Exercise: Nothing but the lines from the one containing "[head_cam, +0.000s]" through the final line of the listing should appear in the answer, each exactly as written.

Data shown:

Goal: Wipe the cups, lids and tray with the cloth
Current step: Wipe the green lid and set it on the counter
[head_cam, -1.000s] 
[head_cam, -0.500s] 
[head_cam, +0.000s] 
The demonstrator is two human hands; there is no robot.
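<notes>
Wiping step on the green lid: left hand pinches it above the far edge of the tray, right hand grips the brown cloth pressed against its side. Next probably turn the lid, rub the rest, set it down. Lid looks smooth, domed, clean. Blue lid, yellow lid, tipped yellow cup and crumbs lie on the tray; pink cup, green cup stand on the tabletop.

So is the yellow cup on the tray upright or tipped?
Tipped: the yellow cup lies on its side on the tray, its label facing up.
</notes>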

Task output:
[head_cam, +0.000s] 
The demonstrator is two human hands; there is no robot.
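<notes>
Wiping step on the green lid: left hand pinches it above the far edge of the tray, right hand grips the brown cloth pressed against its side. Next probably turn the lid, rub the rest, set it down. Lid looks smooth, domed, clean. Blue lid, yellow lid, tipped yellow cup and crumbs lie on the tray; pink cup, green cup stand on the tabletop.

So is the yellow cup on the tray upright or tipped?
Tipped: the yellow cup lies on its side on the tray, its label facing up.
</notes>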

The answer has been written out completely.